Classification of Diabetic Retinopathy (DR) using ECA Attention Mechanism Deep learning Networks

Document Type : Original Article


1 communcation and computer,engineering, nahda, beni-suef

2 Department of Communication and Computer,Engineering, Faculty of Engineering, Nahda University, Beni Suef 62521, Egypt.

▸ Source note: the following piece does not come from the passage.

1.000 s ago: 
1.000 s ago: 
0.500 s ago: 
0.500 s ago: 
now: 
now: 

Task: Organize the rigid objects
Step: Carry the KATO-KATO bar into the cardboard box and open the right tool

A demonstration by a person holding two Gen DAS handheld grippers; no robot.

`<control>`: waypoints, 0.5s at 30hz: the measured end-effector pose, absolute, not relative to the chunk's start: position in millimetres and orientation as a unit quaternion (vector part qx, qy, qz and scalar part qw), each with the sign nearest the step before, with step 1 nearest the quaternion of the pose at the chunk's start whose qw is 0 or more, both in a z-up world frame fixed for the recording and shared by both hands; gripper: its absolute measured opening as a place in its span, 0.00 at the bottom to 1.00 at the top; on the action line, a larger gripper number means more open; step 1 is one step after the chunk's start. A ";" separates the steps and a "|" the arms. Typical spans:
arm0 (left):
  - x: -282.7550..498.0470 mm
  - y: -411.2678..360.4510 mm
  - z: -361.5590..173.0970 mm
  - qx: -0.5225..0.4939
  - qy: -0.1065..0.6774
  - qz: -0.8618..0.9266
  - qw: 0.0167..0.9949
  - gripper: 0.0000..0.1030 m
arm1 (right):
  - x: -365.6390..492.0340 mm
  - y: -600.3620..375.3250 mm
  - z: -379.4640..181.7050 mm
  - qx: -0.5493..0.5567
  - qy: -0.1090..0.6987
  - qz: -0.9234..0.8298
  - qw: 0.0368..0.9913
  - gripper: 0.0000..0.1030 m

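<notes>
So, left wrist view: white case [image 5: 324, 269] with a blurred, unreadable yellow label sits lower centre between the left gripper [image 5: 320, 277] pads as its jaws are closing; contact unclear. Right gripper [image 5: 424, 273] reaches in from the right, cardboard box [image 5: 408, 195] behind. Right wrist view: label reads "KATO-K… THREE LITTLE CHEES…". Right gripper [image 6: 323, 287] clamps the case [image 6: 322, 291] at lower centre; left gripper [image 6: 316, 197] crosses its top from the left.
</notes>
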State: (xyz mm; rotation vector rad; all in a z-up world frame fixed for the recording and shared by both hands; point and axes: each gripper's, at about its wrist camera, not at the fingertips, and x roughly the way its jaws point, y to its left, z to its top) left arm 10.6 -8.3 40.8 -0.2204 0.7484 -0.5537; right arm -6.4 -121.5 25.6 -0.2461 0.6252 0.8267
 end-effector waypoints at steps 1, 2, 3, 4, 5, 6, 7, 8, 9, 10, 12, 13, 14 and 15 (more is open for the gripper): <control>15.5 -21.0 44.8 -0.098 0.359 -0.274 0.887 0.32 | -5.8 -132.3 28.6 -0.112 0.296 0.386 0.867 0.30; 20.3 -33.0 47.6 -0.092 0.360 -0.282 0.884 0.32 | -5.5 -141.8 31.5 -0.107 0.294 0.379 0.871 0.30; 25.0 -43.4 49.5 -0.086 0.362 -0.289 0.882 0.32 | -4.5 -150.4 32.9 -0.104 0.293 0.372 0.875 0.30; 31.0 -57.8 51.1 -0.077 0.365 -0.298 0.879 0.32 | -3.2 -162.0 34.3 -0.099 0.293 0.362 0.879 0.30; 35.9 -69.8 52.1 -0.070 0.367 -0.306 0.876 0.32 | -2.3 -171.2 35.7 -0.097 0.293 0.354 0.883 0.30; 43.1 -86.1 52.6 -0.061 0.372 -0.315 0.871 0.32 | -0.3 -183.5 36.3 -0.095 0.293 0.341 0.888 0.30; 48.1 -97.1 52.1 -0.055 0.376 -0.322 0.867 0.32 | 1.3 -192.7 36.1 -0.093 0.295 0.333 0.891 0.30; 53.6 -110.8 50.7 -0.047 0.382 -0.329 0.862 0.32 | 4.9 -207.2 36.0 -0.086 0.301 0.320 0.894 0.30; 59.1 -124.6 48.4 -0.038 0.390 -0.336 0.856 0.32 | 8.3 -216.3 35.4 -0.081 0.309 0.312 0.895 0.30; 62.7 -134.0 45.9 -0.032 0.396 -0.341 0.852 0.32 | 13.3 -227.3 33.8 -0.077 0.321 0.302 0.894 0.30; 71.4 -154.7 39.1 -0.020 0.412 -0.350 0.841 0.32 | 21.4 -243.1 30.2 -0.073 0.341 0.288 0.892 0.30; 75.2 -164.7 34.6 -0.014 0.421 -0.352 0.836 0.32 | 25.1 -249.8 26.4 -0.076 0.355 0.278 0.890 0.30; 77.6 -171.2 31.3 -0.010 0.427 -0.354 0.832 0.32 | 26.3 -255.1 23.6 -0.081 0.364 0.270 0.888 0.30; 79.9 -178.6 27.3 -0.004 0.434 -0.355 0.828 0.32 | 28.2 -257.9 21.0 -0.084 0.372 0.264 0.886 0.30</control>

3 Communication and Computer Engineering, Dep., Faculty of Engineering, Nahda University, Bani-Sweif, Egypt

4 Electrical Engineering Department, Faculty of Engineering, Minia University, Minia 61517, Egypt


Diabetic retinopathy (DR) is the most frequent eye condition among diabetics and a leading cause of blindness. Effective management of the disease requires regular fundus photography screening and prompt action. A computer-aided and entirely automated diagnosis of DR has attracted attention due to the increasing number of diabetic patients and the extensive screening they need. In recent years, advanced deep neural networks have been widely used in various fields. We propose to early detect the DR using the Efficient channel attention (ECA) model. For DR color medical picture severity detection, a deep convolutional neural network model called ECA-Resnet101 (ERNet), ECA-VGG19 (EVNet), and ECA-InceptionV4 (EIANet) have been constructed using a flexible one-dimensional convolution kernel size approach dependent on the feature map dimension. As a result, the Kaggle competition's DR dataset has a precision, accuracy, sensitivity, and specificity of 0.974, 0.974, 0.974, and 0.992. According to several experiments, InceptionV4, depending on the ECA, could more accurately detect disease features and define DR severity.